After training in internal medicine, I subspecialized in medical oncology, then a new field. It was an unforgettable experience to care for patients who had been told by others that nothing more could be done. Most of our patients were uninsured or indigent. But we also cared for the wife of a consul, the brother of a professor, and an aerospace engineer. They all got the best we had to offer.

It is true that persons with insurance tend to get better care, especially preventive care. But we must be careful not to equate health insurance with health care. The physicians, nurses, technicians, and allied personnel at my public hospital, and so many like them, devote their lives to caring for those who lack insurance. To imply that persons who lack insurance get no care is to spit on these dedicated professionals.

If standard therapy was exhausted, patients were offered experimental therapy. That way, even if they did not improve, they had the satisfaction of contributing to knowledge that might help others. And I had the satisfaction of helping train young physicians to see patients as human beings, not just as examples of diseases.

Granted, working in an academic environment has problems. They call it a “university” or a “school,” but teaching excellence is ignored almost completely. In fact, in all my undergraduate education, my graduate education, my residency, and my two fellowships, the only training I ever received in how to teach a class was a one-hour film all the officers in my Army Reserve unit had to watch annually. Is it any wonder that university and graduate-school teaching is often abysmal?

I saved the best for last. I thought dating was work, and I hated being fixed up. But I was fixed up during my fellowship, and I met the most beautiful, intelligent, vibrant woman I had ever known. Stefanie and I recently observed our 52nd wedding anniversary, so we must be doing something right. She is an author and a clinical psychologist.

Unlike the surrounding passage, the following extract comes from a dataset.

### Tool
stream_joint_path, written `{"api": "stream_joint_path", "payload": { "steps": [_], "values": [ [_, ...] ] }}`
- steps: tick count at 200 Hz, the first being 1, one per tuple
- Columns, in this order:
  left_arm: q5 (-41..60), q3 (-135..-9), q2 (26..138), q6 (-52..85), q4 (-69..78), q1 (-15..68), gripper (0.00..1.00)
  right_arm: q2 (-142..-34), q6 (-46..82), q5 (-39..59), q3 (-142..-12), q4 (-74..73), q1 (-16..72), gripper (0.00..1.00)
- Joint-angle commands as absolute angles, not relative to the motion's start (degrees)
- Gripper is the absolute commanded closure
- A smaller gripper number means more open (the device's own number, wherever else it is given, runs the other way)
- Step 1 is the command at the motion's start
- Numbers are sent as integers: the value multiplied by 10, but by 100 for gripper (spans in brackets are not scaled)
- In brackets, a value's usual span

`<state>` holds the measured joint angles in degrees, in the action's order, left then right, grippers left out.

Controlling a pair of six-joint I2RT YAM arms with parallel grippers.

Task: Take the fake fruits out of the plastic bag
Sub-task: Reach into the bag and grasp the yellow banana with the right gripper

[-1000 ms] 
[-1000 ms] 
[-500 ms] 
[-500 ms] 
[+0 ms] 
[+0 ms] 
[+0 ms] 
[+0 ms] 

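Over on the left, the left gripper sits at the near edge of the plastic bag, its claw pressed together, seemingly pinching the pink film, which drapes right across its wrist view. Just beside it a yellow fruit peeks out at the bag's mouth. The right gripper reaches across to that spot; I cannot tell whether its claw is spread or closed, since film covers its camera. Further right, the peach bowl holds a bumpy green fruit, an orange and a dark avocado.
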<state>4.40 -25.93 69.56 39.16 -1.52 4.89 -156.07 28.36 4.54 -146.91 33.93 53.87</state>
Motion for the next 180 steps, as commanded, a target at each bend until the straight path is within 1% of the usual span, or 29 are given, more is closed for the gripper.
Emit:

She passed her psychology licensing exam easily ‒ living with me, she had experience with most varieties of psychopathology.

Ups and downs, professional problems and health scares, good times and bad – there she is, at my side. What I did to deserve such good fortune I do not know. What I do know is that I should express gratitude to Stefanie for sticking by me all these years, and gratitude to the Almighty for the years.

Then, after retiring, I established this website. I hope that I continue to play at least a small role in widening people’s perspective and advancing Judeo-Christian and American values. And yes, I do believe that those values are superior to others, and are worth preserving and fighting for. Have I done everything I was meant to do? Absolutely not. But I ain’t done yet.